Many tornadoes which are reported because they have been associated with structural damage to a lesser or greater degree. It is likely that many tornadoes are being missed altogether because they travel over fields. No doubt some are seen and reported, but unfortunately the report never reaches TORRO.
In order to accurately compare tornado frequencies between different countries, land area must be taken into account - after all, a large nation will report many tornadoes simply because of its large land area. When land areas are taken into account, the United Kingdom actually has the highest frequency of reported tornadoes per unit area in the world. This was first recognised by an American meteorologist, Dr. T. Fujita, in 1973.
Tornadoes occur across the entire UK but most tornado reports are from England in an area encompassing the Wirral in the NW to East Anglia with relatively high concentrations of reports along the south coasts of England and Wales. A general clustering of events is found in areas such as Bristol, London, SE England, NW England, the West Midlands and the south coast of Wales suggesting a significant population bias. Tornadoes are rarer in Northern Ireland and Scotland.
For further details of the UK tornado climatology please refer to Kirk, Prosser & Smart (2016).
Global context
Tornado near Campo, Colorado on 31 May 2010
(Credit: Paul Knightley)
Tornadoes near Cope, Colorado on 28 May 2018
(Credit: Dan Holley)
Most continents have regions where conditions for tornado formation are more likely to develop. In the USA, across a broad zone from Nebraska to Texas and Oklahoma, violent tornadoes develop more frequently than elsewhere. This region has been named ‘tornado alley’. In this zone cold dry air moving south and east from across the Rockies meets warm moist air from the Gulf of Mexico, especially in late spring and summer when the general conditions are optimum. On some remarkable occasions more than a hundred tornadoes have been recorded in a day, not only in the USA but also in the British Isles. In the US on 3-4 April 1974 within sixteen hours in thirteen states from Georgia to the Canadian border there were 148 tornadoes, of which 48 caused 315 deaths. In Britain on 23 November 1981 as many as 105 tornadoes broke out in five-and-a-half hours as a cold front crossed a comparatively small part of England from north-west to south-east. The country with the highest number of reported tornadoes per unit area is England whose area corresponds roughly with Oklahoma, but many of the latter’s tornadoes are more violent. Holland is another small country reporting a very high frequency of tornadoes per unit area. The part of the USA with the highest number of tornadoes per unit area is central Oklahoma.

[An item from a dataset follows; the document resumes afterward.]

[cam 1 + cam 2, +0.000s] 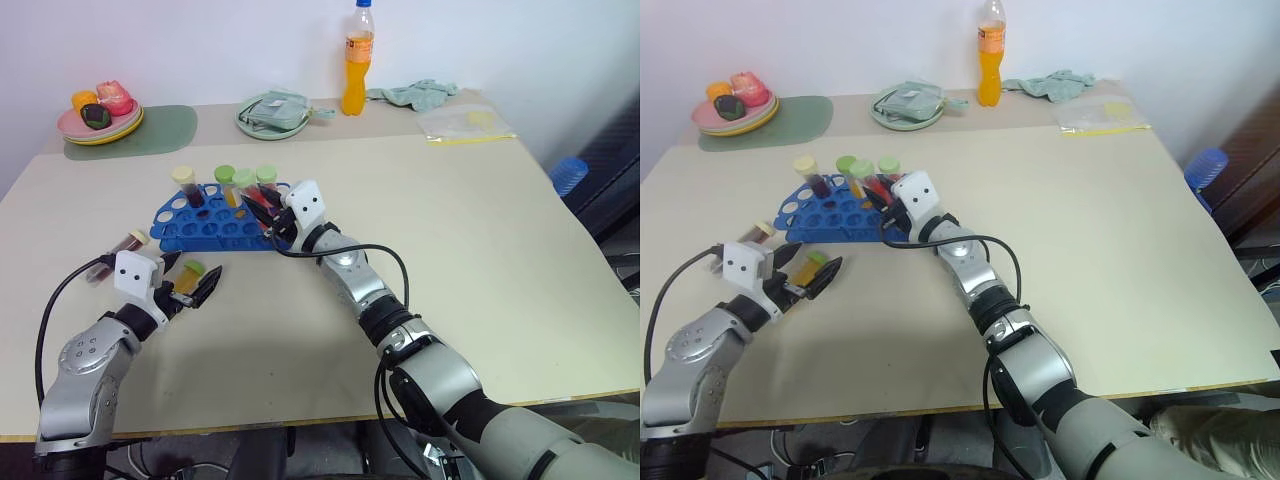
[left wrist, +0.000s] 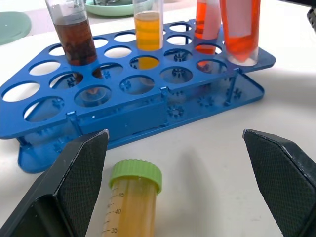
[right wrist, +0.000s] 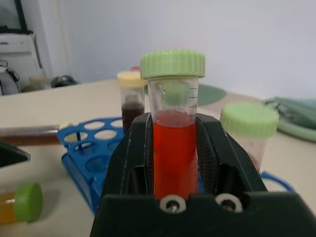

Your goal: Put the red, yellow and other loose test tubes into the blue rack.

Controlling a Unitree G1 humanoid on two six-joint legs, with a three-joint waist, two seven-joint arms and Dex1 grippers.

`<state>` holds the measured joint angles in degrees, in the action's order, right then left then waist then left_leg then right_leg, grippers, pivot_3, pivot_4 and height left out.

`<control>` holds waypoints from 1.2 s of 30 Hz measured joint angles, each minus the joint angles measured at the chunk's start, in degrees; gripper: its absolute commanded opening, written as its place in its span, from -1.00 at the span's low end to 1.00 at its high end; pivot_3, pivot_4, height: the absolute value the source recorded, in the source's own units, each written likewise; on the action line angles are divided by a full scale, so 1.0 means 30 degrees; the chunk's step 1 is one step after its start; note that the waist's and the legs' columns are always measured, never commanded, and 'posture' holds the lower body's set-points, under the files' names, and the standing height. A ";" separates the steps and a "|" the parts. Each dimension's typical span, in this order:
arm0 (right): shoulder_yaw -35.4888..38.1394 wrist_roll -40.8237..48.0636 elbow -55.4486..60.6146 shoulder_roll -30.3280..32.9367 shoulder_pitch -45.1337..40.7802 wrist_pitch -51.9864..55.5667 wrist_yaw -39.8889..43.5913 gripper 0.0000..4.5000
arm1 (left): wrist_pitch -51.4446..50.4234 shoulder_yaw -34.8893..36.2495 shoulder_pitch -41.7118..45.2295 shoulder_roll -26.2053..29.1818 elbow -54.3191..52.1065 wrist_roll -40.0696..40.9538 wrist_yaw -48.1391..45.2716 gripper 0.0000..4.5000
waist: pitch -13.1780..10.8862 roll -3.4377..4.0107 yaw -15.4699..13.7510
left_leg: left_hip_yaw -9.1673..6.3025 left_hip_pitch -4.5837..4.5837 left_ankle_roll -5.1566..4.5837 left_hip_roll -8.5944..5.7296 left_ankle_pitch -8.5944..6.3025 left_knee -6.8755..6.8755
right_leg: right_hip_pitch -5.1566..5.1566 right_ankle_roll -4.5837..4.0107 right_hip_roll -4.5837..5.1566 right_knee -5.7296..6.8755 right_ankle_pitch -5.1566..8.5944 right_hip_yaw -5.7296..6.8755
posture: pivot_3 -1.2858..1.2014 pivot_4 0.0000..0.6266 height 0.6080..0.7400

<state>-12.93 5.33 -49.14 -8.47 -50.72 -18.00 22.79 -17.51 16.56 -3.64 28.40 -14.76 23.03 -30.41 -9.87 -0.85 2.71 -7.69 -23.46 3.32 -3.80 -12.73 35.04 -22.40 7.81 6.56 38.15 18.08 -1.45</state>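
Near the desk's left edge, over the bright blue plastic rack (image 1: pixel 215 222): right gripper (image 3: pixel 174 163) clamping red-liquid, green-capped clear tube (image 3: pixel 174 148), which may miss its hole; left gripper (image 2: pixel 177 177) spread beside yellow-orange tube (image 2: pixel 132 202), unseized.

A plain indoor test room, staged like a lab bench: a bare beige surface (image 1: pixel 480 260) stands against a white wall, carrying a bright blue plastic tube rack (image 1: pixel 215 222) alongside household props, a tall orange drink bottle with a blue cap (image 1: pixel 357 60) and stacked plates of toy food (image 1: pixel 100 118).
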 measured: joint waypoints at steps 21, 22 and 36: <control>-0.0096 0.0845 0.3104 0.0028 0.0272 -0.0163 0.0822 0.97 | -0.0347 -0.0067 -0.0006 -0.0120 -0.0424 -0.0002 0.0306 1.00 | -0.0002 0.0004 -0.0005 | -0.0001 -0.0001 0.0002 0.0005 0.0001 -0.0002 | -0.0015 -0.0001 -0.0003 0.0001 -0.0001 -0.0002 | 0.03 -0.52 1.00; -0.0104 0.0917 0.3769 0.0078 0.0401 -0.0078 0.0819 0.97 | -0.0400 -0.0075 0.0000 -0.0121 -0.0573 0.0003 0.0348 1.00 | -0.0002 0.0004 -0.0014 | -0.0002 -0.0001 0.0001 0.0005 0.0000 -0.0002 | -0.0015 -0.0001 -0.0003 0.0001 -0.0001 -0.0001 | 0.03 -0.52 1.00; -0.0701 -0.1039 1.2594 0.3332 0.3597 0.8497 0.0669 0.97 | -0.2455 -0.0442 0.0573 -0.0122 -0.2146 0.0083 0.1238 1.00 | -0.0001 0.0004 -0.0023 | 0.0001 -0.0004 0.0000 0.0002 0.0000 -0.0007 | 0.0014 -0.0003 -0.0007 0.0007 0.0000 -0.0003 | 0.03 -0.52 1.00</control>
<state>-15.03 2.21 -11.36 1.53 -39.93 7.49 24.80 -24.88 15.23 -1.93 28.03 -21.20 23.28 -26.69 -9.87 -0.84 2.64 -7.69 -23.48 3.32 -3.80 -12.73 35.02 -22.36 7.80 6.54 38.17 18.07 -1.46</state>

Tornadoes of North America and Europe have been studied the most, especially since 1970. In the USA and Europe two tornado wind-speed scales have come into use. There is the international decimal T-Scale which ranges from 0 to 9 and is a simple development of the 200-year old Beaufort wind speed scale, and there is the American F-Scale with its shorter span from 0 to 5. In the severest tornadoes wind speeds have been known to approach 130 meters per second or 300 miles per hour. The strongest known tornadoes for the USA and for Europe are T10 or F5 on these scales. Tornado tracks commonly range from a few dozen to a few hundred meters in diameter but can be up to 5 or more kilometers wide. Lengths of tornado tracks exceeding a hundred kilometers are known, especially for the USA.

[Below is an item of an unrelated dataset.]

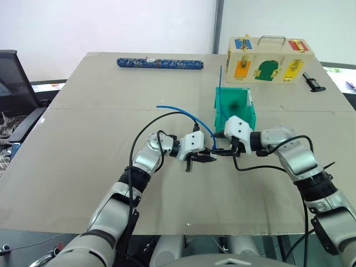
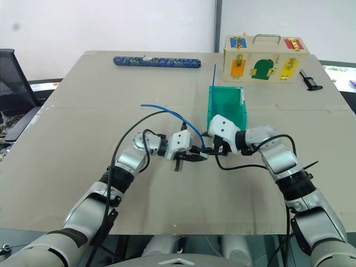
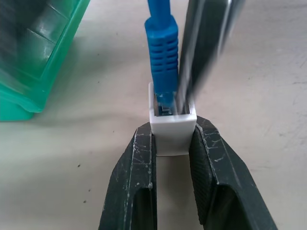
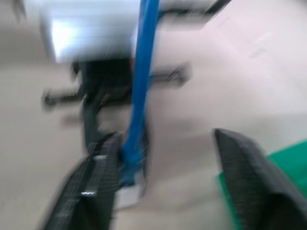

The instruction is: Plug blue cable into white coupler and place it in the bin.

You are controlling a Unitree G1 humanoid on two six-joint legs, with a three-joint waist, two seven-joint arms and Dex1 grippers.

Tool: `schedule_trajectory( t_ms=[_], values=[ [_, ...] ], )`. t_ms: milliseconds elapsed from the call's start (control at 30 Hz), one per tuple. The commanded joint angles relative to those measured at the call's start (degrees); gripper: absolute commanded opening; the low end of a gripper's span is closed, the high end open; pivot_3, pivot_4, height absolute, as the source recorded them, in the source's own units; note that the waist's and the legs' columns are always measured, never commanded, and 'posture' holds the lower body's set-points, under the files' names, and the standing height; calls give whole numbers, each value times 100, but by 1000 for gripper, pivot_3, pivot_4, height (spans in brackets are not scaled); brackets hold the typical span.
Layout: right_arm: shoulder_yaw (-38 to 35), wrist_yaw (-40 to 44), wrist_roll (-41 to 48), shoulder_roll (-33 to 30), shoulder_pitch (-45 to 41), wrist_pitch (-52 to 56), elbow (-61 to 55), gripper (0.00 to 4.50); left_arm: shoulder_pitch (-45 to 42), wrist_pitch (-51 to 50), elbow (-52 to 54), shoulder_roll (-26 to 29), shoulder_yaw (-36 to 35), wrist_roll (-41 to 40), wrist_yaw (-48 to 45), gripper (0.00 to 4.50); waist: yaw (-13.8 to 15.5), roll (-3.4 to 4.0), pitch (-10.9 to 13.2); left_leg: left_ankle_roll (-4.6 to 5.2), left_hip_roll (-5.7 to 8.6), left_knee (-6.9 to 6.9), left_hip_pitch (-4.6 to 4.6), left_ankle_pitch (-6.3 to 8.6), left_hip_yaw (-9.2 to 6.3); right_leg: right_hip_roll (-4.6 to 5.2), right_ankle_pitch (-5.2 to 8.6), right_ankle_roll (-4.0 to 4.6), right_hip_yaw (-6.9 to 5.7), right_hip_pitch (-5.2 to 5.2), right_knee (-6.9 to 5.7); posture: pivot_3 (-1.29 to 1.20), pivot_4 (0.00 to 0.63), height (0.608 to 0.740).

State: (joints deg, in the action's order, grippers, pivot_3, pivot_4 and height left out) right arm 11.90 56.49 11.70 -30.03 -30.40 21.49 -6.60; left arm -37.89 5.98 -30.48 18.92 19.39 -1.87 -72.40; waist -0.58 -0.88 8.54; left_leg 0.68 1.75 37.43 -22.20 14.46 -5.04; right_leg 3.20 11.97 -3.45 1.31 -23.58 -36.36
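The blue cable (image 3: 160, 52) sits with its plug inside the white coupler (image 3: 172, 128), which my left claw (image 3: 172, 158) pinches between its fingers just above the surface (image 1: 83, 167). My right claw (image 4: 168, 158) stands spread beside the cord, gripping nothing. The bin (image 1: 236, 111) waits just beyond both claws. I judge the joint seated; I should keep the left pinch firm and carry coupler and cord over the rim without tugging.
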Motion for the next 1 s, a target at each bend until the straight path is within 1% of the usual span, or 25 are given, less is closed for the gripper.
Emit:
schedule_trajectory(
  t_ms=[33, 133, 200, 300, 333, 367, 400, 467, 500, 600, 733, 800, 833, 867, 933, 967, 1000],
  values=[
    [-907, -446, 497, -122, 368, 184, -1299, 4466, 57, -302, 420, 25, -76, -170, -46, 364, -7, -1, 0, 0, 1, 0, -5, 0, -2, 1, 0, 0, -1, -5, 3, 0, 150, 738],
    [-1401, -751, 866, -195, 1137, 496, -2286, 4466, 89, -759, 733, 70, -205, -338, 3, 364, 4, -1, 1, 0, 0, -8, -11, 0, -7, 0, 1, -1, -10, -6, 11, 0, 150, 738],
    [-1677, -964, 978, -247, 1809, 625, -2921, 4466, 108, -1333, 1116, 48, -391, -557, 184, 364, -7, 0, 3, 0, -2, -7, -20, 0, -8, -1, 2, -1, -25, -7, 13, 0, 150, 738],
    [-2083, -1674, 976, -41, 2647, 881, -3677, 4466, -98, -2825, 1749, -47, -739, -1023, 633, 364, 0, -1, 8, 1, -3, -1, -22, 0, -10, 1, 2, -2, -22, -9, 5, 0, 150, 738],
    [-2184, -1893, 830, 17, 3029, 871, -3906, 4466, -273, -3457, 1912, -99, -876, -1214, 812, 364, -8, -2, 8, 1, -3, 5, -23, 0, -11, 1, 2, -3, -23, -9, 3, 0, 150, 738],
    [-2260, -2068, 721, 76, 3365, 853, -4085, 4466, -456, -4037, 2015, -138, -992, -1367, 969, 364, 8, -1, 9, 1, -2, 7, -20, 0, -10, 1, 3, -4, -20, -8, -2, 0, 150, 738],
    [-2360, -2265, 610, 193, 3828, 815, -4281, 4466, -796, -4766, 2008, -192, -1112, -1549, 1130, 364, 10, -8, 12, 1, 2, 9, -21, 0, -9, 1, 15, -24, -25, -5, -3, 0, 150, 738],
    [-2414, -2555, 453, 340, 4350, 749, -4481, 4466, -1229, -5602, 1955, -245, -1249, -1771, 1337, 364, 17, -10, 13, 1, 2, 13, -19, 0, -9, -3, 18, -28, -40, 3, -3, 0, 150, 738],
    [-2405, -2647, 373, 390, 4601, 693, -4552, 4466, -1490, -5876, 1827, -326, -1326, -1851, 1468, 364, -3, -9, 13, 1, 1, 14, -19, 0, -9, -5, 19, -29, -39, 3, -6, 0, 150, 738],
    [-2452, -2950, 218, 633, 5253, 535, -4780, 4466, -2624, -6264, 495, -792, -1580, -1751, 2171, 364, -4, -12, 14, 1, 4, 13, -7, 0, 3, -6, 20, -31, -26, 8, -6, 0, 150, 738],
    [-2468, -3124, 139, 743, 5486, 403, -4874, 4466, -3695, -5737, -1382, -1185, -1674, -1528, 2475, 364, -55, -16, 18, 0, 3, 3, 8, 0, 22, -7, 24, -37, -8, 10, -1, 0, 150, 738],
    [-2450, -3179, 102, 746, 5533, 355, -4893, 4500, -4154, -5643, -2189, -1301, -1701, -1441, 2547, 1408, -50, -23, 25, 1, 2, -2, 13, 0, 26, -11, 27, -39, -4, 11, 0, 0, 150, 738],
    [-2445, -3210, 86, 755, 5548, 335, -4906, 4500, -4341, -5566, -2511, -1332, -1733, -1403, 2590, 1740, -52, -25, 29, 0, 1, -3, 13, 0, 27, -13, 27, -39, -3, 10, 0, 0, 150, 738],
    [-2447, -3231, 80, 756, 5561, 320, -4921, 4500, -4497, -5482, -2760, -1342, -1779, -1381, 2651, 2189, -55, -24, 31, 0, 1, -6, 13, 0, 28, -13, 27, -39, -2, 9, 1, 0, 150, 738],
    [-2442, -3268, 67, 750, 5582, 300, -4946, 4500, -4693, -5446, -3036, -1318, -1838, -1353, 2612, 3204, -54, -24, 32, 0, 1, -9, 11, 0, 30, -12, 27, -39, 0, 7, 3, 0, 150, 738],
    [-2443, -3282, 64, 747, 5579, 296, -4947, 4500, -4741, -5577, -3037, -1272, -1820, -1366, 2442, 3562, -49, -25, 33, 0, 1, -10, 9, 0, 30, -12, 27, -39, 0, 6, 5, 0, 150, 738],
    [-2432, -3294, 56, 744, 5570, 296, -4945, 4500, -4759, -5740, -3000, -1215, -1796, -1387, 2262, 4068, -46, -25, 34, 0, 1, -10, 8, 0, 30, -11, 27, -39, 1, 6, 6, 0, 150, 738]
  ],
)
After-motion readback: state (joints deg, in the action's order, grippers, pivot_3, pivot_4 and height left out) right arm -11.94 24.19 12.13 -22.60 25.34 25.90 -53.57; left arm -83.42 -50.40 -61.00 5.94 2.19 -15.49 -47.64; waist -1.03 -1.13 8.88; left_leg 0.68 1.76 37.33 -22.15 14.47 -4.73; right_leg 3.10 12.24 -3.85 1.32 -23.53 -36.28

Some tornadoes form out to sea as strong waterspouts (q.v.) which sometimes cross the coast, so a waterspout may become a tornado as the twisting funnel moves from sea to land (and vice-versa). A recent powerful and well-documented example is that of Selsey on the south coast of England on the night of 7 to 8 January 1998. When the waterspout made landfall, it carved a trail of damage a kilometer wide through the town as it damaged hundreds of buildings in less than ten minutes.